Assume Form
James Blake
Rappelez-vous, c’était en 2011 : James Blake n’allait pas très bien, et sortait un premier disque de soul cadavérique. Un gospel du futur maniéré que nous avions sévèrement critiqué, et pour cause : ce succès éclair semblait trop beau pour être vrai. Un succès auquel le rouquin lui-même n'a pas eu le temps de se préparer, lui qui s'est si vite retrouvé propulsé sous le feu des projecteurs qu'ils n'en ont fait qu'une bouchée. Depuis lors, la discographie de James Blake semble avoir entamé une course à l’humanité qui a porté ses fruits : en featuring chez Travis Scott et Connan Mockasin ou aux manettes des tubes de Vince Staples et Kendrick Lamar, l'anglais est dans tous les bons coups, en plus de s'offrir une carrière solo qui déchaine toujours autant les passions.
Pourtant, côté santé mentale, ça ne va toujours pas fort.

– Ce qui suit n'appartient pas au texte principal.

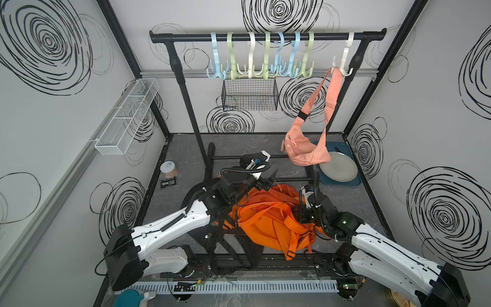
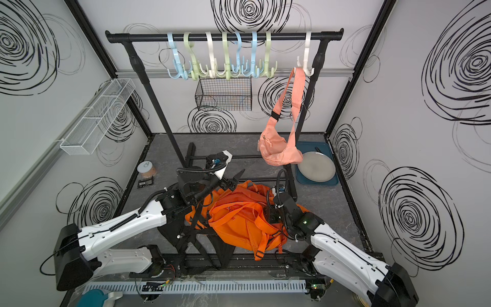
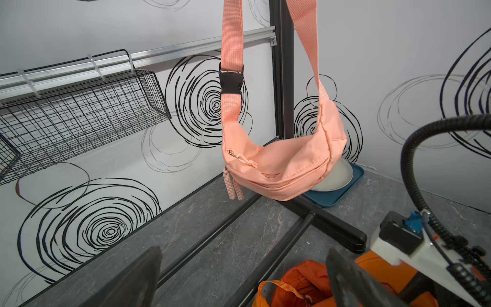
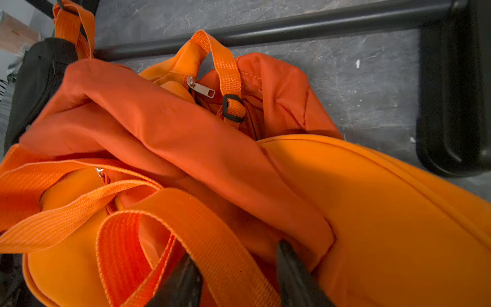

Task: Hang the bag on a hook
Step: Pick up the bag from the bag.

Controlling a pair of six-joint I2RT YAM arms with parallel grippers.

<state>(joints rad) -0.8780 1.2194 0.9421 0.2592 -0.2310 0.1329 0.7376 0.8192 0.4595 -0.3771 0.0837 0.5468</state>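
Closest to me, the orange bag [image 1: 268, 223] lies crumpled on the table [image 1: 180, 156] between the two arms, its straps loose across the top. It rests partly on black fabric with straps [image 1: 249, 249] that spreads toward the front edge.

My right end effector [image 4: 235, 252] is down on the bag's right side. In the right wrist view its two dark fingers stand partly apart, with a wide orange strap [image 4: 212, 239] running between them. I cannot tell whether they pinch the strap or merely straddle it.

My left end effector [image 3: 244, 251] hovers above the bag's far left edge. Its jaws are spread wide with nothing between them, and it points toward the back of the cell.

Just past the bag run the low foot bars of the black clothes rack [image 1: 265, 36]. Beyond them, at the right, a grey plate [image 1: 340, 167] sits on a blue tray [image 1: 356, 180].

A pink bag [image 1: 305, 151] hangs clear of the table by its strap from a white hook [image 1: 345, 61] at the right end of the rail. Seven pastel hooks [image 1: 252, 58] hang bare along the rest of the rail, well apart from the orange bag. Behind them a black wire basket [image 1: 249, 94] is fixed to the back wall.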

Depuis quelques années, l'Anglais esquive les repas et voit un psy. L’an dernier la sortie du single "Don’t Miss It" s'accompagnait même d'une note glaçante, tapée sur son IPhone, et dans laquelle il évoquait ses penchants suicidaires. Il faut dire qu'en 2019, l'industrie ne se soucie guère de veiller à ce que ses meilleurs talents ne soient pas broyés par la machine promotionnelle ou les tournées interminables qui les éloignent de leurs proches. Et en filigrane, c'est l'histoire que cherche à raconter Assume Form, quatrième album qui refuse de se complaire dans sa noirceur et prouve que lorsqu'il fait les choses à son rythme, sa musique lui permet d'exorciser ses démons et d'embrasser une inhabituelle forme d'optimisme.

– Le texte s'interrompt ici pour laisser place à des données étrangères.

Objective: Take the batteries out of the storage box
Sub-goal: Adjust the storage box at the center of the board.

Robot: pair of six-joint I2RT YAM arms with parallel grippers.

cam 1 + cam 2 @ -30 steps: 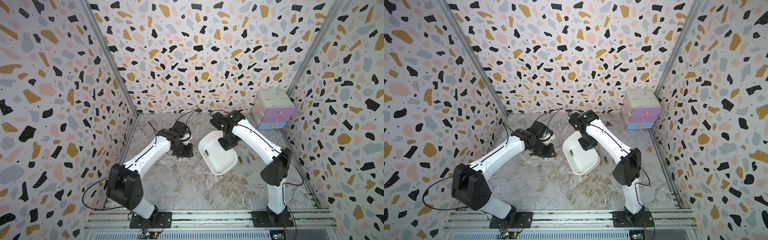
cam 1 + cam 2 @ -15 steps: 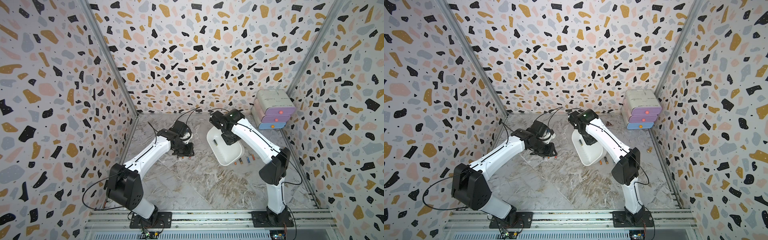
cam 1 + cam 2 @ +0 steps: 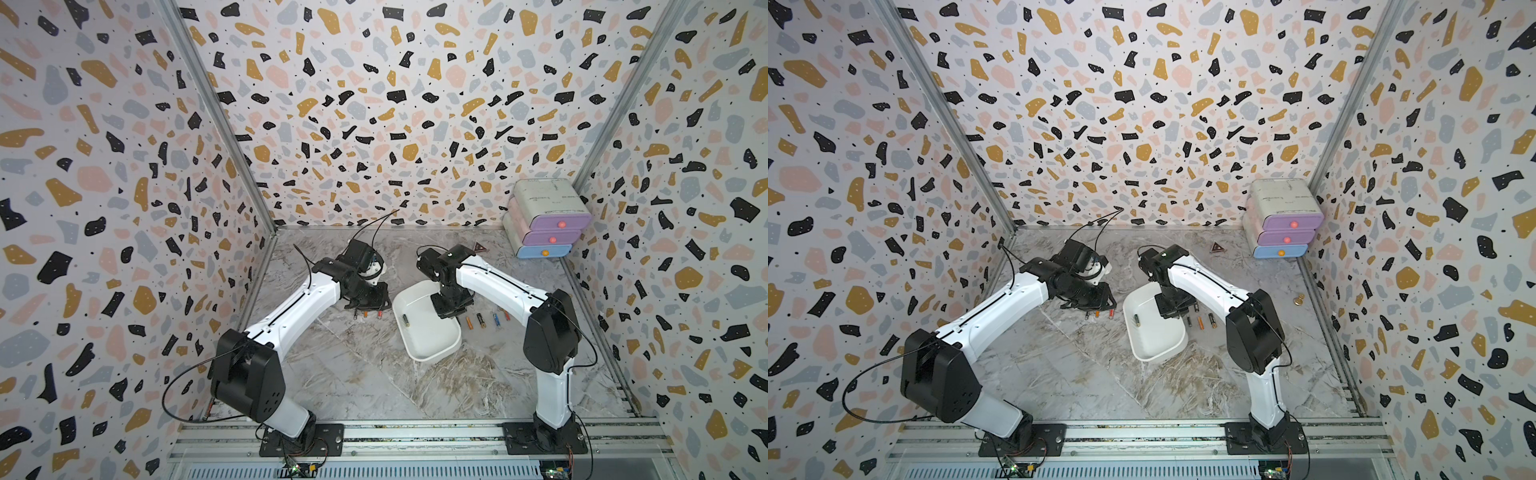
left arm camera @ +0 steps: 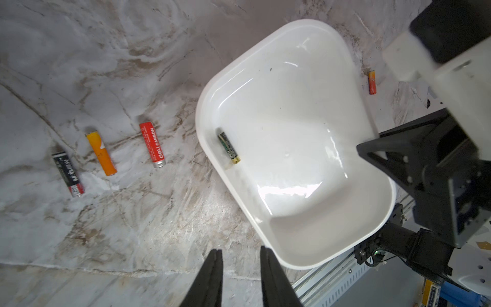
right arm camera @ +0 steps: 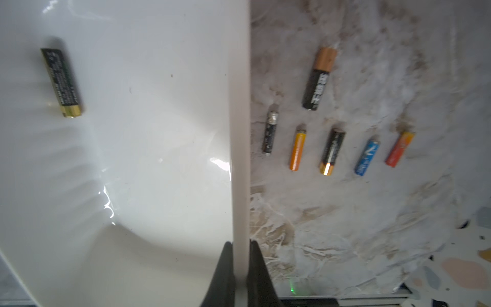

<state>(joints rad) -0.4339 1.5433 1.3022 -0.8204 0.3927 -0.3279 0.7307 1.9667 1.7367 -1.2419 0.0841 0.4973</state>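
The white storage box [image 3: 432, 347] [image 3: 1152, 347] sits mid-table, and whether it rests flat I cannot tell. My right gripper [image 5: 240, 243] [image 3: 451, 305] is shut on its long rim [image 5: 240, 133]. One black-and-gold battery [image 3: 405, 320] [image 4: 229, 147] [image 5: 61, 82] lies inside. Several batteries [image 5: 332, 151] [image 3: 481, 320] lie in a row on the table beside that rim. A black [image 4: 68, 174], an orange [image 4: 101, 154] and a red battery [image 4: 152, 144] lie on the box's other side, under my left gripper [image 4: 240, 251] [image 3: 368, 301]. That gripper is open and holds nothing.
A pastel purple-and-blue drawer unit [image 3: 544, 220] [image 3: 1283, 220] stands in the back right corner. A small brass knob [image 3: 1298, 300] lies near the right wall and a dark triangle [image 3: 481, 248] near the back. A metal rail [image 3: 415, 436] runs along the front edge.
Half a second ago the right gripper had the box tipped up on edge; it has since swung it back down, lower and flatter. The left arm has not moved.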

C’est le timbre de voix assuré que James Blake s’ouvre à de nouvelles formes d’interprétations, moins arides et ouvertement plus pop - et cela dès le titre éponyme qui ouvre le disque. S’accommodant d’arrangements élégants et faisant fonctionner plus que d'habitude le carnet d'adresses, Assume Form ne réinvente pas James Blake, mais vise plutôt à le débarrasser de cette image d’égérie soul qui se débat entre les cris de ses machines et les basses héritées de son passé de producteur dubstep. En réussissant à se débarrasser de ce côté torturé, sa maladresse pop n'en devient que plus délicieuse, moins plaintive et beaucoup plus libre. De son titre d'ouverture jusqu'à la ritournelle dissonante "Lullaby for my Insomniac", Assume Form écrit une nouvelle page, et libère un James Blake qui prend même un malin plaisir à écrire des chansons flirtant avec la niaiserie - on cible ici le très beau "Barefoot In The Park" avec l'égérie du new flamenco Rosalía.
La chenille est enfin devenue un papillon, et le crooner triste s'assume en rejeton de la pop un peu freaky, mais qui a su mettre à profit ses séances de psychanalyses pour mettre de l'ordre dans sa musique et sa vie de couple - il a officialisé peu de temps avant la sortie de son disque sa relation avec l'actrice britannique Jameela Jamil. Plutôt que de s'endormir sur des superlatifs inutiles qui feraient passer Assume Form pour le disque qui fera rentrer JB dans la légende, on préférera vous mettre en garde : il a toujours autant de mal à articuler son propos sur l'intégralité d'un projet. N'empêche, qu'il soit seul ou très correctement accompagné, les plus beaux élans de beauté de ce quatrième long format se frayeront sans peine un chemin jusque dans le cœur des fragilix qui ont laissé échapper une larmichette à la fin de La La Land. La preuve ultime que l'Anglais a de quoi être fier d'enfin s'assumer.